▶ _Exercise brief_: The output should match, line for line, the records from the line containing "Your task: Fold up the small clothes" through the line containing "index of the", with every picture left out.

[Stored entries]

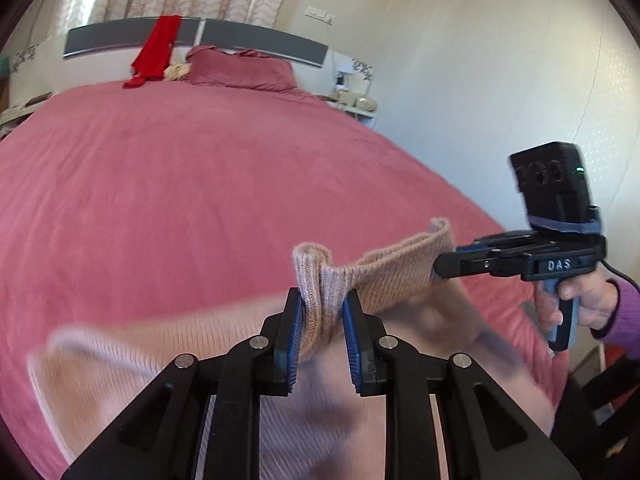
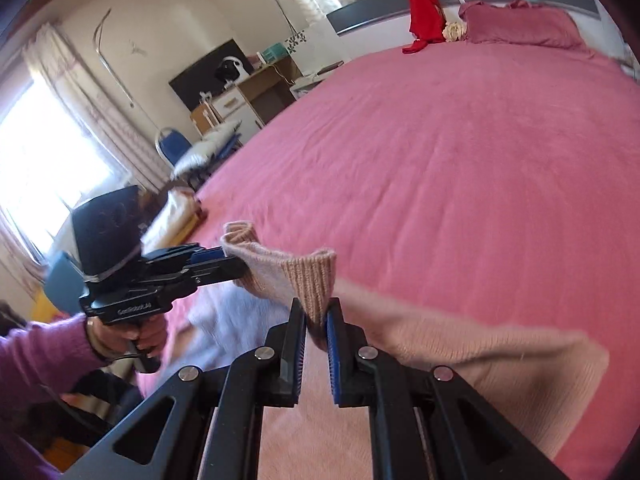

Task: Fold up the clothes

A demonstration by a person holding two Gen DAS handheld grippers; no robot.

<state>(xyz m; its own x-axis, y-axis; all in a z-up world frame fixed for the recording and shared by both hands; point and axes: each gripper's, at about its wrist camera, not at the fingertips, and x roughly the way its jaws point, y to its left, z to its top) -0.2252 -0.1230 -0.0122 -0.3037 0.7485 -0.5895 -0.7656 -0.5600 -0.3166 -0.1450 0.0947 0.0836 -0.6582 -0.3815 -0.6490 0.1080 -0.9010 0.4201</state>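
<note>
A pale pink knitted sweater (image 1: 208, 344) hangs above the pink bed (image 1: 200, 184), held by its ribbed edge (image 1: 392, 264). My left gripper (image 1: 322, 304) is shut on one end of that edge. My right gripper (image 1: 442, 268) is shut on the other end, off to the right. In the right wrist view my right gripper (image 2: 316, 312) pinches the ribbed edge (image 2: 312, 280), and my left gripper (image 2: 236, 264) holds it at the left. The sweater body (image 2: 480, 360) drapes down below both, blurred.
A red garment (image 1: 156, 52) hangs over the grey headboard (image 1: 256, 40), next to a pink pillow (image 1: 244, 68). A nightstand (image 1: 356, 100) stands at the bed's far right. A blue chair (image 2: 176, 152) and a desk (image 2: 256, 96) stand left of the bed.
</note>
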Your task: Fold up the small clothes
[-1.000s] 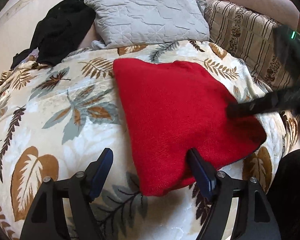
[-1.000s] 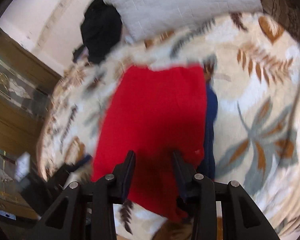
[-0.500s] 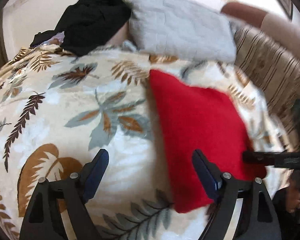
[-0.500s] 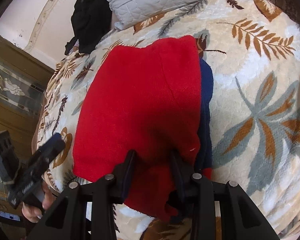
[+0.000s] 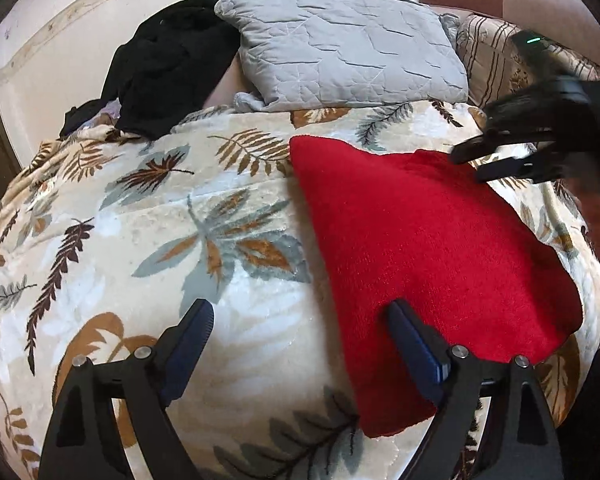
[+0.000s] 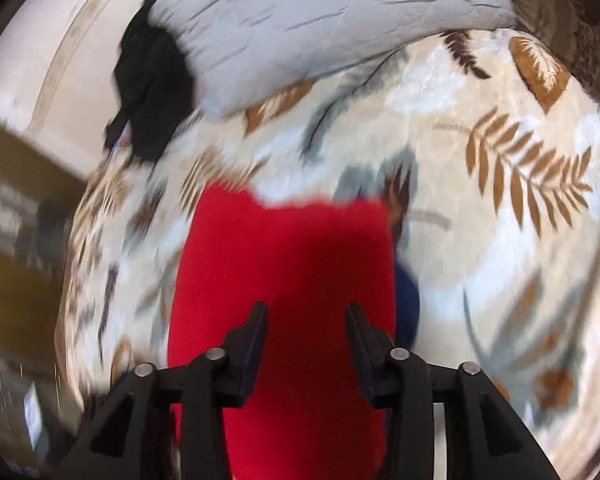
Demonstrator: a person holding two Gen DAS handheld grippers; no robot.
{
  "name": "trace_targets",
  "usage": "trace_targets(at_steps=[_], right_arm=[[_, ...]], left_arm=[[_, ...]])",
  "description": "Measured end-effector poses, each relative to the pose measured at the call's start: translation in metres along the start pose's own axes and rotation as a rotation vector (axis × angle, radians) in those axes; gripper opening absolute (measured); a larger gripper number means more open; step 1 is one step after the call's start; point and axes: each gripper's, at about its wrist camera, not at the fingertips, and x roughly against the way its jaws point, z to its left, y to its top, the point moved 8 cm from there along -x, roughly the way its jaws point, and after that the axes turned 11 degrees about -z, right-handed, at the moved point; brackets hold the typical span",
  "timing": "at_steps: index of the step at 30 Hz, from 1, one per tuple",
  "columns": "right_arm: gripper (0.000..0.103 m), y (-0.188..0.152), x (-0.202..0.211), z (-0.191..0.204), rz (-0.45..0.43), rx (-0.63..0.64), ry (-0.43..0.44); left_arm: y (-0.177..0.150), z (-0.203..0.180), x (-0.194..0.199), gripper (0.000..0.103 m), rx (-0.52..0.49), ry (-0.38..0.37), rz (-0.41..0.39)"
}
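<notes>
A red folded garment (image 5: pixel 428 248) lies flat on the leaf-patterned blanket (image 5: pixel 140 240). My left gripper (image 5: pixel 300 316) hovers low over its near left edge, jaws opening wide, nothing between them; the right finger (image 5: pixel 412 344) overlaps the red cloth. My right gripper (image 5: pixel 484 160) hangs over the garment's far right corner. In the blurred right wrist view the right gripper (image 6: pixel 306 312) is above the red garment (image 6: pixel 284 248), jaws opening with no cloth pinched. A dark blue piece (image 6: pixel 406 292) peeks out under the red one's right side.
A grey quilted pillow (image 5: pixel 340 48) and a heap of black clothes (image 5: pixel 168 64) lie at the head of the bed. A striped cushion (image 5: pixel 496 60) sits at the far right. A wall (image 5: pixel 52 40) runs behind, wooden furniture (image 6: pixel 16 208) left of the bed.
The right gripper has swung from the garment's near right edge to its far right corner and spread its jaws a little. The left gripper's jaws have widened.
</notes>
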Motion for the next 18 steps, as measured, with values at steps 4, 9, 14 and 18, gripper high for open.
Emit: trace_targets(at_steps=[4,9,14,18], right_arm=[[0.047,0.005,-0.046,-0.011,0.034,-0.027,-0.037],[0.048,0.025,-0.038,0.019,0.012,0.051,-0.025],[0.048,0.03,-0.052,0.064,0.025,0.107,0.076],[0.05,0.003,-0.097,0.074,0.17,0.135,0.053]], left_arm=[[0.001,-0.001,0.0,0.089,-0.011,0.001,-0.007],[0.001,-0.002,0.0,0.089,-0.023,0.01,-0.01],[0.001,-0.002,0.001,0.089,-0.026,0.01,-0.011],[0.001,-0.001,0.0,0.089,-0.027,0.012,-0.009]])
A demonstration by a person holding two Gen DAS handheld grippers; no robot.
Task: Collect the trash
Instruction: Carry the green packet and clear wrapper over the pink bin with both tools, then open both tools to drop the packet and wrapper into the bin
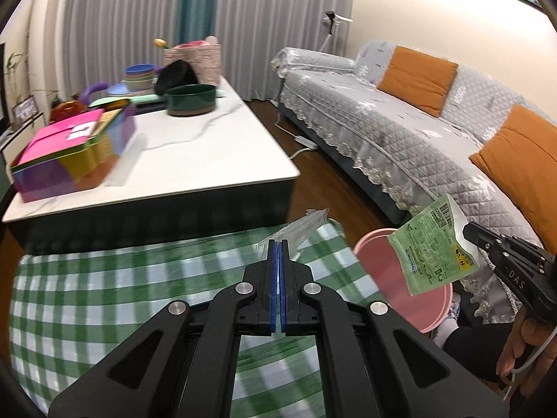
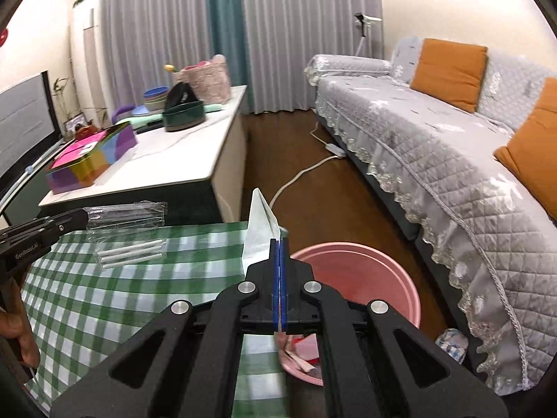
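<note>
Left gripper (image 1: pixel 279 244): jaws together, clamped on a clear crinkled plastic wrapper (image 2: pixel 127 233) holding white sticks. Seen from the right wrist, the wrapper hangs above the green-and-white checked tablecloth (image 2: pixel 87 299), its long axis near level, running away from the tips toward the picture's right.

Right gripper (image 2: pixel 279 242): jaws together, clamped on a green printed foil sachet (image 1: pixel 433 244). Seen from the left wrist, the sachet hangs tilted, long axis steep, over the rim of the round pink plastic bin (image 2: pixel 365 264) beside the table. Paper scraps lie inside the bin.
</note>
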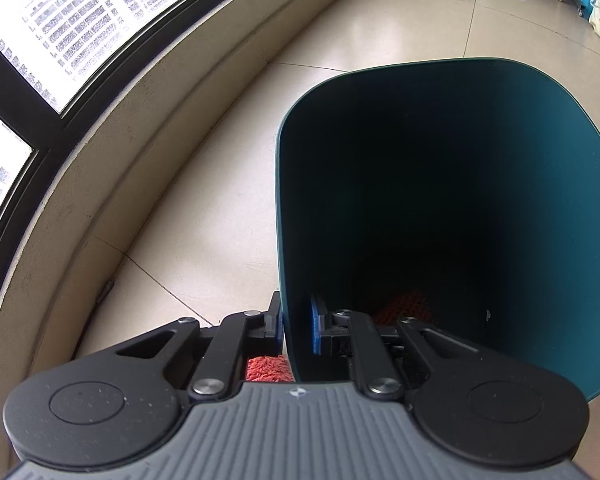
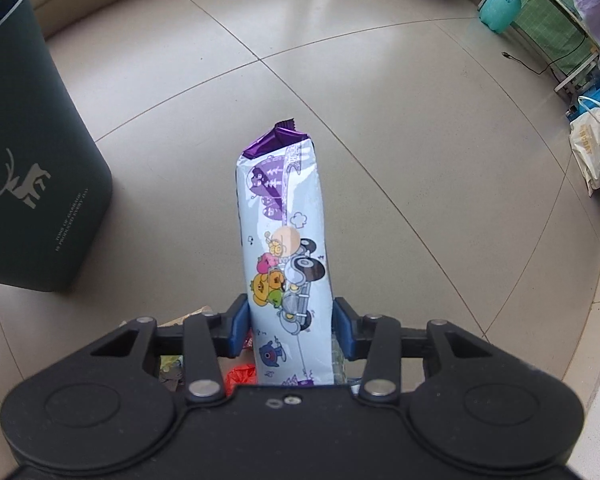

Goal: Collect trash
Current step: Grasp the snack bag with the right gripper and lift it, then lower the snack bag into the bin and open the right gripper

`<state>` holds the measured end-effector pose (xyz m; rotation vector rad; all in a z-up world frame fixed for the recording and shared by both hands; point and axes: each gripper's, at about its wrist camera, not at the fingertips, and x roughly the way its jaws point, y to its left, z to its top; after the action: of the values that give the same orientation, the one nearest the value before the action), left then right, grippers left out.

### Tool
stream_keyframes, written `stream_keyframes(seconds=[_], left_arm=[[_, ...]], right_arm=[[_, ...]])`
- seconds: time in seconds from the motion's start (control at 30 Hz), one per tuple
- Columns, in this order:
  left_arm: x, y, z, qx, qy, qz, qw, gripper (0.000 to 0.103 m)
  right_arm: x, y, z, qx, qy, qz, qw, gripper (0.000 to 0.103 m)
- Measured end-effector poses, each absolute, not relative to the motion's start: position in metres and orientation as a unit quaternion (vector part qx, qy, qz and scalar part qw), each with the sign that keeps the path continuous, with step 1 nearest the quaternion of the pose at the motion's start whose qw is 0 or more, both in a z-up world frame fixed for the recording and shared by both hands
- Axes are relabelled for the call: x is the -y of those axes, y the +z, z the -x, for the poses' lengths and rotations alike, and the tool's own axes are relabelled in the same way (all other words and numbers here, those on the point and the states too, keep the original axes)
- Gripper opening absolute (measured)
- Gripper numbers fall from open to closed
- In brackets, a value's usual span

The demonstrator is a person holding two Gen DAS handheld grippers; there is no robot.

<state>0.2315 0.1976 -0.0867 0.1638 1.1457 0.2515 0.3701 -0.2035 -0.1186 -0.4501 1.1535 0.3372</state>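
My left gripper (image 1: 296,326) is shut on the near rim of a dark green trash bin (image 1: 540,160), one finger outside the wall and one inside. The bin's inside is dark; something red (image 1: 404,306) shows at its bottom. In the right wrist view the same bin (image 2: 28,168) stands at the left on the floor, with a white deer print. My right gripper (image 2: 290,322) is shut on a long white and purple snack packet (image 2: 284,224) with cartoon pictures, held above the floor and pointing away from me.
The floor is beige tile (image 2: 400,120). A low ledge under a window (image 1: 100,200) curves along the left. More wrappers, one red (image 2: 240,376), lie under my right gripper. A white bag (image 2: 592,144), a teal bottle (image 2: 500,8) and furniture stand at the far right.
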Motion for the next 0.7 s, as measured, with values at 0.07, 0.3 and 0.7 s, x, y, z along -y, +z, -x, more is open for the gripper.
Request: stream_keyframes(seconds=[0.07,0.3,0.7], left_arm=[[-0.197,-0.087,-0.231,-0.541,0.117,-0.076,0.830,0.012],[-0.186,-0.088,-0.226,-0.549,0.088,-0.105,0.824,0.012],[-0.201,-0.087,-0.229,-0.546,0.072,-0.080,0.831,0.011]], right_arm=[[0.197,-0.093,-0.358,-0.528,0.168,0.205,0.807,0.043],[0.154,-0.006,-0.322,-0.487,0.226,0.205,0.819,0.043],[0.045,0.061,-0.306,-0.451,0.323,0.230,0.799,0.043]])
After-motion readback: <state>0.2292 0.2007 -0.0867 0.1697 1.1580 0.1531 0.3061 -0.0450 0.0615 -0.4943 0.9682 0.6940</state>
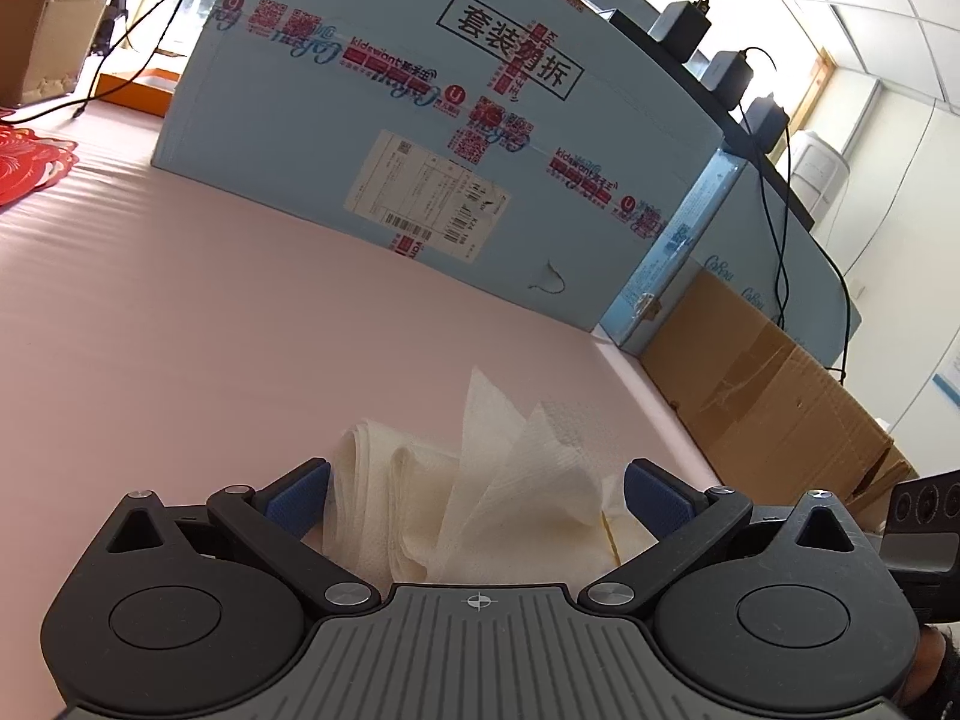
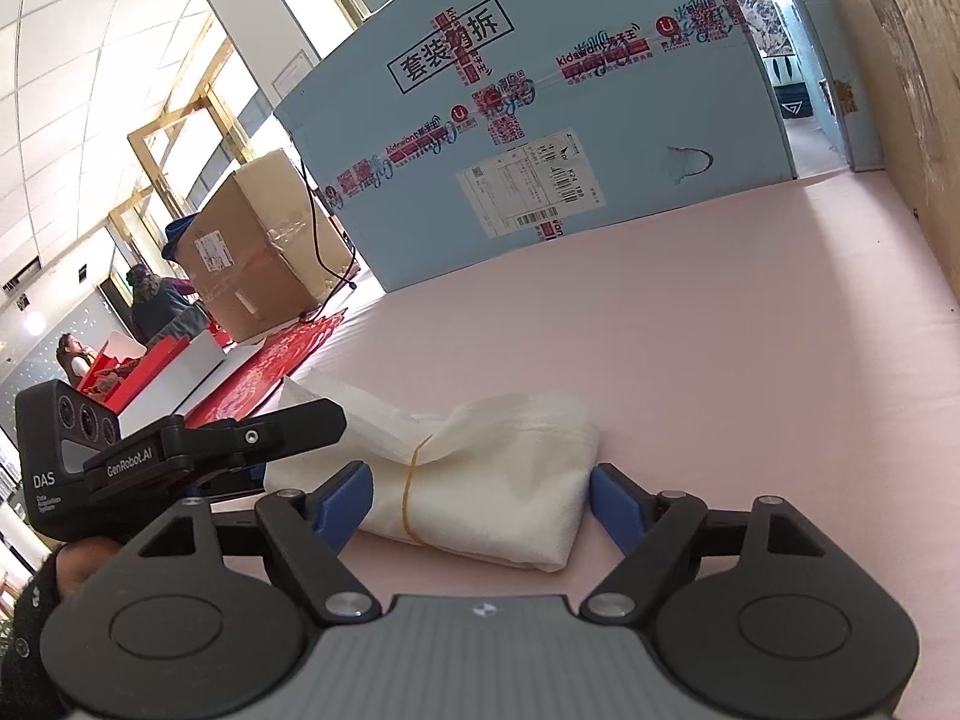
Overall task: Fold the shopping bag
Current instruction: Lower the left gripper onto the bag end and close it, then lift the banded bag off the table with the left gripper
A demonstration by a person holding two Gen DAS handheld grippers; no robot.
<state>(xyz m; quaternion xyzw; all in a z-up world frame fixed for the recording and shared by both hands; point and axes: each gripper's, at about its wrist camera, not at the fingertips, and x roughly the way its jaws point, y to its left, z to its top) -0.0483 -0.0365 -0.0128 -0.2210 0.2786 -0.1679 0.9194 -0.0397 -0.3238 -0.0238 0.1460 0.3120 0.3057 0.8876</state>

▶ _Solution below_:
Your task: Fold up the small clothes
[-1.000s] 
[-1.000s] 
[-0.500s] 
[-0.500s] 
[+0.000s] 
[+0.000s] 
Demonstrator: a person holding two Gen DAS handheld grippers; no robot.
{
  "name": "trace_targets",
  "usage": "trace_targets(at_steps=[_], right_arm=[[_, ...]], left_arm=[[_, ...]])",
  "description": "Measured end-effector poses, each relative to the pose measured at the call's start: translation in metres along the start pose's own axes and rotation as a rotation vector (axis × angle, radians) in those axes; gripper opening absolute (measured); a larger gripper number means more open; step 1 is one step after the call's start; point and axes: each gripper's, at about its wrist camera, not at the fingertips, and x roughly against the way its jaws point, z to its left, y to its top, the point moved 8 cm from there along -x, roughly the way its jaws point, and after that the axes turned 11 degrees about -z, right-handed, at the moved point; brackets hold the typical span",
  "timing": "at_steps: index of the step at 30 Hz, from 1, one per tuple",

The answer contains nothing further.